R2 Bucket Operations
wrangler r2 bucket create my-bucket
wrangler r2 bucket list
wrangler r2 object put my-bucket/path/to/file.txt --file ./local-file.txt
wrangler r2 object get my-bucket/path/to/file.txt --file ./downloaded.txt
wrangler r2 object delete my-bucket/path/to/file.txt
R2 has zero egress fees.
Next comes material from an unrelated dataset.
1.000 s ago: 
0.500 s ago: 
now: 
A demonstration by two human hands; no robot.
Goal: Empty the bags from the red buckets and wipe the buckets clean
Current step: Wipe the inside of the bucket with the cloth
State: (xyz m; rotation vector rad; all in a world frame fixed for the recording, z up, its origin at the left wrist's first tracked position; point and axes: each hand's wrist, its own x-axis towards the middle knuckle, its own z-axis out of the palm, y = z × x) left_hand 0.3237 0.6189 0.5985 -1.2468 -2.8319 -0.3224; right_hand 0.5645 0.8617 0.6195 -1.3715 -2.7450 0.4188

Best for: files, media, backups.
Queues Operations
wrangler queues create my-queue
wrangler queues list
wrangler queues send my-queue '{"event": "test", "data": {}}'
Worker Deletion
wrangler delete
wrangler delete --env staging
Deployment Patterns
Pattern 1: Standard Deploy and Verify
wrangler deploy --env production
wrangler tail --env production --format json &
TAIL_PID=$!
sleep 10
kill $TAIL_PID
Pattern 2: Multi-Environment Pipeline
wrangler deploy --env staging
curl -f https://my-worker-staging.workers.dev/health
wrangler deploy --env production
curl -f https://my-worker-production.workers.dev/health
Pattern 3: Blue-Green with Traffic Splitting
wrangler versions upload
NEW_VERSION=$(wrangler versions list --json | jq -r '.[0].id')
wrangler versions deploy "$NEW_VERSION" --percentage 10
wrangler tail --format json | jq 'select(.outcome == "exception")'
wrangler versions deploy "$NEW_VERSION" --percentage 100
wrangler rollback
Cloudflare Storage Binding Reference
| Binding | Best For | Consistency | Notes |
|---|
| KV | Config, feature flags, cached reads | Eventually (~60s) | $0.50/M reads, $5/M writes |
| R2 | Files, media, backups | Strong | Zero egress, $0.015/GB-month |
| D1 | Structured SQL data | Strong (SQLite) | $0.001/M reads |
| Durable Objects | Real-time, WebSockets, per-entity state | Strong (single-threaded) | $0.15/M requests |
| Queues | Background jobs, async processing | At-least-once | $0.40/M after 1M free |
| Workers AI | LLM inference, embeddings | N/A | Per-token billing |
Free Tier Limits
- 100,000 requests/day
- 10ms CPU time per invocation
- KV: 100k reads/day, 1k writes/day, 1 GB storage
- D1: 5M rows read/day, 100k rows written/day, 5 GB storage
- R2: 10 GB storage, 1M Class A ops, 10M Class B ops
Safety Rules
- Never commit
CLOUDFLARE_API_TOKEN to source control — use environment variables or wrangler secret put.
- Always deploy to staging before production.
- Always tail logs after deployment to verify no errors.
- Use
--dry-run to validate the deployment bundle before pushing to production.
- Use
wrangler rollback immediately if errors spike after deployment.
- D1 migrations with
--remote modify live production data — test locally first.